What is expected >>
Of the entries below, return only those lines from the line with "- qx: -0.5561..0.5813" to the line with "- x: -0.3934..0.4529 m", exactly, both included.

Records to process >>
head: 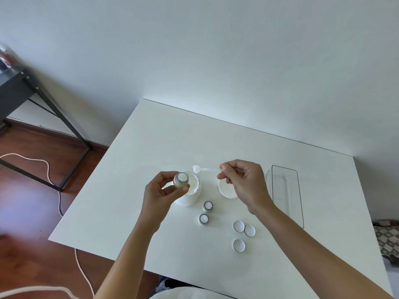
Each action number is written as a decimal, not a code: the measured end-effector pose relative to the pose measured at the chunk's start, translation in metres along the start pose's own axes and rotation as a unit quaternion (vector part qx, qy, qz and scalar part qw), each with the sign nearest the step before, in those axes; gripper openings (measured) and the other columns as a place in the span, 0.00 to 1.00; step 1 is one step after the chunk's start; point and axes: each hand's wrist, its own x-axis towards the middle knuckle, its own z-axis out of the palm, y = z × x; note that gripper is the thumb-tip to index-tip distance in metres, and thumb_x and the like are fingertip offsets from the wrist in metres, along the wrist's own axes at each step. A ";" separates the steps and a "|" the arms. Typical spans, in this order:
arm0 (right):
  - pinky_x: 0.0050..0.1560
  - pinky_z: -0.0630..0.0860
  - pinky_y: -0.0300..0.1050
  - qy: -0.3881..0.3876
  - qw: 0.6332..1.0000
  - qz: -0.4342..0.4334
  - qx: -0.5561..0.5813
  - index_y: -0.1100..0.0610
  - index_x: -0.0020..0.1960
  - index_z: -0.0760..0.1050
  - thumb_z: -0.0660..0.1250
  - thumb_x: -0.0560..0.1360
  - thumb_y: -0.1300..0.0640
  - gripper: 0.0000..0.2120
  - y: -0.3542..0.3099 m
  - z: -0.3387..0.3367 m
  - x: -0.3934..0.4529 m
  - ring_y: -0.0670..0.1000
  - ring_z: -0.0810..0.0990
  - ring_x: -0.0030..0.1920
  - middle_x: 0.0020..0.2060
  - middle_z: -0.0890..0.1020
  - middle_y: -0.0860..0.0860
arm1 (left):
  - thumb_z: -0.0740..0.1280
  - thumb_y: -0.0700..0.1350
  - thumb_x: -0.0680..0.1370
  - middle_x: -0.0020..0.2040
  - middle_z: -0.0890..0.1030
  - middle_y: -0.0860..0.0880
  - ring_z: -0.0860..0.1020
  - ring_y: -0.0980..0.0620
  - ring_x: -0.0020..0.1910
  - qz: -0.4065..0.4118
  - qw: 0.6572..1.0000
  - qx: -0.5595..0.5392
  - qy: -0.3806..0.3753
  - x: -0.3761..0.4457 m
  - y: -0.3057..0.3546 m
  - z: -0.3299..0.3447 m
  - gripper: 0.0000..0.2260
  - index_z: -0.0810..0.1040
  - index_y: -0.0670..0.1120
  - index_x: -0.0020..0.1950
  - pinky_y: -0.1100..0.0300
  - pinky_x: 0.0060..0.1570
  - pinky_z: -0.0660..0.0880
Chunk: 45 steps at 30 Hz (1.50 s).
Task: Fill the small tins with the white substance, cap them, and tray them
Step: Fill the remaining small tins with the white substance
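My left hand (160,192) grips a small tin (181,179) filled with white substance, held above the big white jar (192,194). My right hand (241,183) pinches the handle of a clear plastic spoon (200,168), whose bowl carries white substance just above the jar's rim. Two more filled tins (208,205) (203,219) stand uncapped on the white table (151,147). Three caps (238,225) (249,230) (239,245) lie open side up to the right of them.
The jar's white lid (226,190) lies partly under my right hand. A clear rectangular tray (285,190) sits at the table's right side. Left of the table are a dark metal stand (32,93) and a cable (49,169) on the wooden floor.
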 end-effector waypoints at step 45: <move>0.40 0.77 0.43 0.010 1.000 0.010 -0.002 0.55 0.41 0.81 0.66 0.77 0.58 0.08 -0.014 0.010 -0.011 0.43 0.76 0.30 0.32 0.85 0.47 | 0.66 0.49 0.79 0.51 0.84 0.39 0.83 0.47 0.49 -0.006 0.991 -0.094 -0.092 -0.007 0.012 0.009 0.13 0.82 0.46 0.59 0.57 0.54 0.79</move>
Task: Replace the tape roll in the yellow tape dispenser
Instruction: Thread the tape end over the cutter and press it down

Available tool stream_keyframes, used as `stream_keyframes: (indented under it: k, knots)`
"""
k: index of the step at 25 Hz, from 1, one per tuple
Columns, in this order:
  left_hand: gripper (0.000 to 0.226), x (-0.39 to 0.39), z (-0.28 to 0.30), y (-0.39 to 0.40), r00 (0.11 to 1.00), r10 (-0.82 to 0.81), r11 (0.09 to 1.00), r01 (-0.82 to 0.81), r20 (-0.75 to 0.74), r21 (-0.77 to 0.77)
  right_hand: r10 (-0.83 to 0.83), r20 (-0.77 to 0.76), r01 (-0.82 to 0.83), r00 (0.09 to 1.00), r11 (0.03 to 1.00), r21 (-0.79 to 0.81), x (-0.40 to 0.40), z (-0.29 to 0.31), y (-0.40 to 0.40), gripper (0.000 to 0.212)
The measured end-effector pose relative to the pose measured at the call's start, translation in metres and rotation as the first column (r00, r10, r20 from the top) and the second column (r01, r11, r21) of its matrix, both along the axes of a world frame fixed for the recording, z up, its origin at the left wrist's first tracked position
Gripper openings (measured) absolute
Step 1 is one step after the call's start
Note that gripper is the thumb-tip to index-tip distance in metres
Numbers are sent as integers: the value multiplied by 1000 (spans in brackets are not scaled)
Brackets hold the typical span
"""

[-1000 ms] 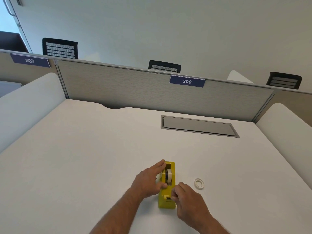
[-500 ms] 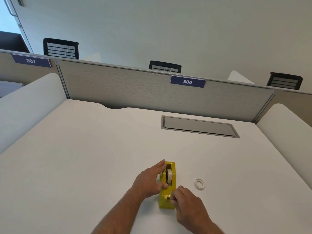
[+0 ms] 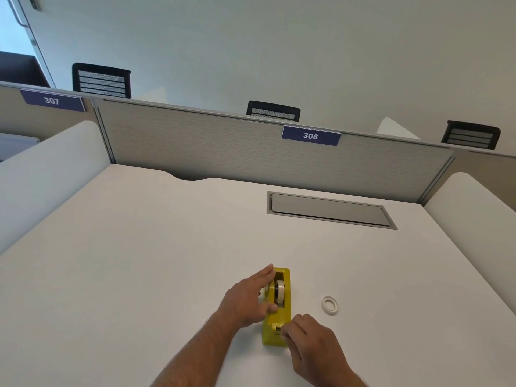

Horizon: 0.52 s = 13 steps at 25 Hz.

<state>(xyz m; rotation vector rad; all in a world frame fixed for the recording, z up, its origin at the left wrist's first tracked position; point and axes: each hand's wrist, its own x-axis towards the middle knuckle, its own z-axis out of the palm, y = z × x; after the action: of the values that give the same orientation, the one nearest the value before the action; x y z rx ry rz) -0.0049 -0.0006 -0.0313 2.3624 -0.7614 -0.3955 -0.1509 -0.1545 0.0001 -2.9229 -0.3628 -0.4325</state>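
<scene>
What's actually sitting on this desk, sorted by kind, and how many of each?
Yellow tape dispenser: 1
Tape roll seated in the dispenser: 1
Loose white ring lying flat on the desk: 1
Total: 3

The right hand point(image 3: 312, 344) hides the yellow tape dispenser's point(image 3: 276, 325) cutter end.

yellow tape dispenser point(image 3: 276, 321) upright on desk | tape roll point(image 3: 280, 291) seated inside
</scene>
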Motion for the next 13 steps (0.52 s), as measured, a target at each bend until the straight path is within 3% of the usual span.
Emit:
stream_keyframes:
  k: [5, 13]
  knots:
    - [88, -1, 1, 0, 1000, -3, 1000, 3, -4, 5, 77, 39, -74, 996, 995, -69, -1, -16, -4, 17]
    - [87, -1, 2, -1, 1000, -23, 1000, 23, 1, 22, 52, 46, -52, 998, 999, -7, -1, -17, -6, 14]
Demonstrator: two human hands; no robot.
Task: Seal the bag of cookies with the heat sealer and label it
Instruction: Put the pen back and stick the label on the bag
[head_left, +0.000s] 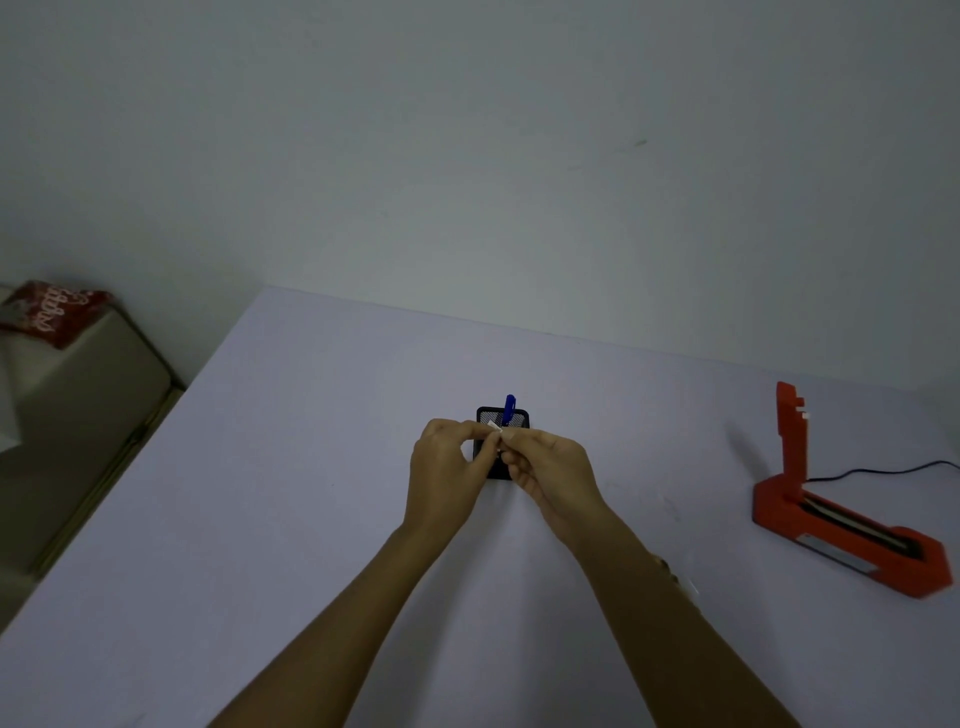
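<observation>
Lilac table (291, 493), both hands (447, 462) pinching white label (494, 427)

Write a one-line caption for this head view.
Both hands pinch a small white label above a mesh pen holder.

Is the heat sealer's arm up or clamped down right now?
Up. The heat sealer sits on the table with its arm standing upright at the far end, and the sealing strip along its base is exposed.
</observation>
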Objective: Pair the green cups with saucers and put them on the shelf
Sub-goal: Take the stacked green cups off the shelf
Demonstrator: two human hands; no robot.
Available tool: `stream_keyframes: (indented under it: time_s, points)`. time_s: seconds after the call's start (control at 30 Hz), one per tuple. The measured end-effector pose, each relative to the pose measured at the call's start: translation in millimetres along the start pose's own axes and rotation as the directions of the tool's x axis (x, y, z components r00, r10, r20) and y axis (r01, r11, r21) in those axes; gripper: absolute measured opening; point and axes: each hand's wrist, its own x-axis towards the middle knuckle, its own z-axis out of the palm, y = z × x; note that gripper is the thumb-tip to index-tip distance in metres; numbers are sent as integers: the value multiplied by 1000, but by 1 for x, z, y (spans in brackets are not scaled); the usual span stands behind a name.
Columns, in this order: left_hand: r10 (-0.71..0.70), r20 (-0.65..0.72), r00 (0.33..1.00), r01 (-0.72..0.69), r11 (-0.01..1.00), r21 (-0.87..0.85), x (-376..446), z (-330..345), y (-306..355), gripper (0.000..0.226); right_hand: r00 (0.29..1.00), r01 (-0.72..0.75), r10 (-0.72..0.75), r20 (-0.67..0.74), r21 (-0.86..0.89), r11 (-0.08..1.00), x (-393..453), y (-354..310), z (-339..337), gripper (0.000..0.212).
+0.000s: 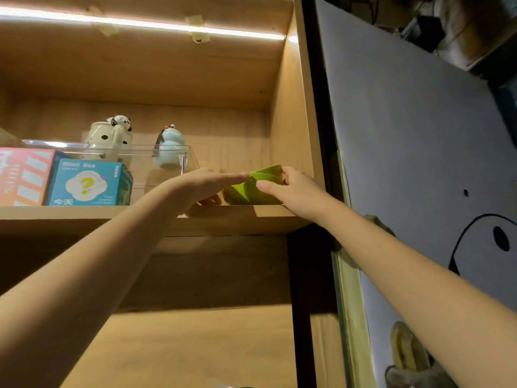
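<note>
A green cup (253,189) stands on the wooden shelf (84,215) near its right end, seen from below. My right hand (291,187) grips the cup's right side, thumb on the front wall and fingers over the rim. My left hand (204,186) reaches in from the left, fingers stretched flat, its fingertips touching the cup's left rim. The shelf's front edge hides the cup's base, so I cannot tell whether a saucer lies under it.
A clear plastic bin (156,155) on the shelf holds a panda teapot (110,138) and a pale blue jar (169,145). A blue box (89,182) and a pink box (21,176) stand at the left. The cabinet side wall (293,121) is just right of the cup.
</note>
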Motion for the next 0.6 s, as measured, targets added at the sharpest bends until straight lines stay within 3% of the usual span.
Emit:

The answer >>
  - qx: -0.5561..0.5813
  - index_y: -0.1100..0.0610
  - index_x: -0.0020..0.1960
  - index_z: -0.0760..0.1050
  - thumb_z: -0.0660..0.1250
  - thumb_x: -0.0560..0.1360
  - thumb_y: -0.1300..0.0640
  - gripper: 0.0000..0.2120
  - y: -0.3542..0.3099 m
  - z: -0.3387..0.3367 m
  - x: -0.3934..0.4529 m

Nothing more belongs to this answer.